- Born: 1979 (age 46–47) Ireland
- Occupations: Presenter and actress
- Known for: UTV Ireland weather presenter
- Spouse: Garret McClean
- Children: 1

= Jenny Buckley =

Irish actress and television presenter

Jenny Buckley (born 1979) is an Irish actress and television presenter, who was the main weather presenter on UTV Ireland from the channel's launch in January 2015. She has also presented the channel's entertainment bulletin, The Pulse.

==Career==

A native of Howth, Dublin, Ireland, Buckley started acting on stage and screen, appearing in productions such as The Woman Who Walked into Doors and Tara Road. She joined Channel 6 as a presenter in 2006, where her credits include hosting series such as Access Hollywood and Cois Farraige, before going on to present for both TV3 and RTÉ. In 2010, she co-hosted RTÉ's travel show No Frontiers, and has also appeared on Celebrity Apprentice Ireland. In December 2014, and ahead of its launch, UTV Ireland announced it had signed Buckley as its main weather presenter. She joined the channel as it went on air in January 2015, and presents the weather forecast following UTV's evening news programmes, Ireland Live and Ireland Live at 10. In March 2015, Buckley launched UTV Ireland's "Bringing U Home" campaign for Saint Patrick's Day, which encouraged Irish people living overseas to submit greetings videos to friends and relatives, with entries having a chance to win return air tickets to Ireland from wherever they were currently living. In July 2015, Buckley began presenting The Pulse, a three-minute entertainment bulletin that airs before the Friday afternoon edition of Ireland Live. Within days of its launch, UTV were forced to reject claims that the show was inspired by TV3's Xposé after critics noted the similar colour schemes used on the sets of both programmes. In September 2015, Buckley told the Irish Daily Mirror that UTV planned to extend the programme to a 30-minute slot by the end of the year.

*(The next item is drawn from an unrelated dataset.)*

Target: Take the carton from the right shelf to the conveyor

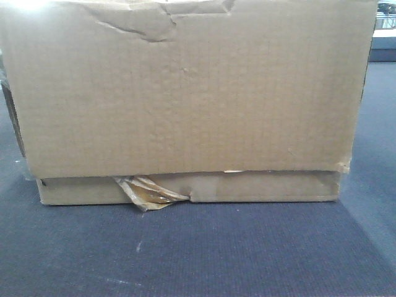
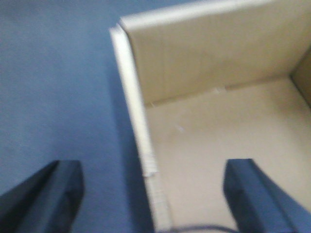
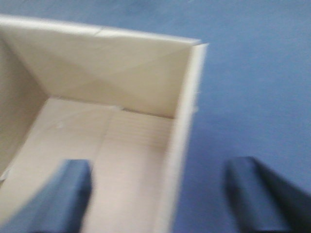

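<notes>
The brown carton (image 1: 185,93) fills the front view, standing on the dark grey-blue conveyor (image 1: 198,247). A wad of amber tape (image 1: 145,195) and a narrow flap strip (image 1: 260,185) sit along its bottom edge. In the left wrist view my left gripper (image 2: 153,167) is open astride the carton's left wall (image 2: 133,97), one finger over the belt (image 2: 58,73) and the other above the carton's inside (image 2: 218,136). My right gripper (image 3: 158,165) is open astride the right wall (image 3: 184,111), with one finger over the carton's inside (image 3: 97,73) and one over the belt (image 3: 252,73). The right shelf is out of view.
The carton's upper front face has a dented crease (image 1: 148,31). A small pale and blue shape (image 1: 383,43) shows past the carton's top right corner, too small to name. Belt runs on both sides of the carton and in front of it.
</notes>
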Robot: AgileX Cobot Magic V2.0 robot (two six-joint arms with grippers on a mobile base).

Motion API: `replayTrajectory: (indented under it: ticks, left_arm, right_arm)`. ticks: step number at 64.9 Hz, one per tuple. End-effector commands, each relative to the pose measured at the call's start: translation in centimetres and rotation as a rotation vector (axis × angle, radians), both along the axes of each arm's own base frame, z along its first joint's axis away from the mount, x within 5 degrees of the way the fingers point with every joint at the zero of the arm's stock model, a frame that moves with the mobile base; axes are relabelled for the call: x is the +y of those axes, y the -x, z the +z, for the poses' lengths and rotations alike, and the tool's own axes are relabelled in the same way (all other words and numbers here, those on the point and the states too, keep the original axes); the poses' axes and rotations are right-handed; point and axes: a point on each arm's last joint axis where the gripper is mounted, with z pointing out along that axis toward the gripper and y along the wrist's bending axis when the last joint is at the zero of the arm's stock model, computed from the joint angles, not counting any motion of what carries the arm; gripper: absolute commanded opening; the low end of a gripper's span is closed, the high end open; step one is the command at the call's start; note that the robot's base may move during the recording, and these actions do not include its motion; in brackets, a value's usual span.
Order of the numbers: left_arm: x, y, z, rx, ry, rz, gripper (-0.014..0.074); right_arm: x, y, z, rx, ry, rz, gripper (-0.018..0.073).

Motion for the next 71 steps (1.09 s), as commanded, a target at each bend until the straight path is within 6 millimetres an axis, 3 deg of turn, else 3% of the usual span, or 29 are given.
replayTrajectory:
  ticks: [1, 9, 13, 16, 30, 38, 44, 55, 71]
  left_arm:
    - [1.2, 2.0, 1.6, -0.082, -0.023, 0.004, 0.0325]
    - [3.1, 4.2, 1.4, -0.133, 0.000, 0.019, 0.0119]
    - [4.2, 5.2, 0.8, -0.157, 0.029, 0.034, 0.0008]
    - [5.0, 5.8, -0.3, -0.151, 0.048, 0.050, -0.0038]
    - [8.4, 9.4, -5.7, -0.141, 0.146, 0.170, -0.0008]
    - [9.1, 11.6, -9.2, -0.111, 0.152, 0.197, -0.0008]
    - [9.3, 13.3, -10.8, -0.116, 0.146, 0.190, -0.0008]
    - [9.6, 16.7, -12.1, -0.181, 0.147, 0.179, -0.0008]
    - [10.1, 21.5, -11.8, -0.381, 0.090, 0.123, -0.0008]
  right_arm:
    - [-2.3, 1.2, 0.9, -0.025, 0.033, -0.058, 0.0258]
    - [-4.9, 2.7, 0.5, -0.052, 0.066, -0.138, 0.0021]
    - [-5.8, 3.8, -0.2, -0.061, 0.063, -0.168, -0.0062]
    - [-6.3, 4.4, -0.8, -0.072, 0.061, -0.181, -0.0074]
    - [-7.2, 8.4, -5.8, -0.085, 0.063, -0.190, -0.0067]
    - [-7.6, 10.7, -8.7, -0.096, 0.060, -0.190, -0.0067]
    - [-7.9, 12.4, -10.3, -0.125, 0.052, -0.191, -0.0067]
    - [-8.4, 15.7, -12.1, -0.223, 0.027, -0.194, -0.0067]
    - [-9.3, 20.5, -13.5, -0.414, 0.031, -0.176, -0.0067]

Buckley is also a voiceover artist and has contributed to commercials for companies such as Bank of Ireland, UPC Ireland and Dunnes Stores, as well as several ebooks.

She was nominated in the Most Stylish Newcomer category at the 2015 Peter Mark VIP Style Awards, alongside Stephanie Roche and Aoife Walsh.

==Personal life==
Buckley is married to Garrett McClean, an executive director with property firm CBRE, and they have two daughters.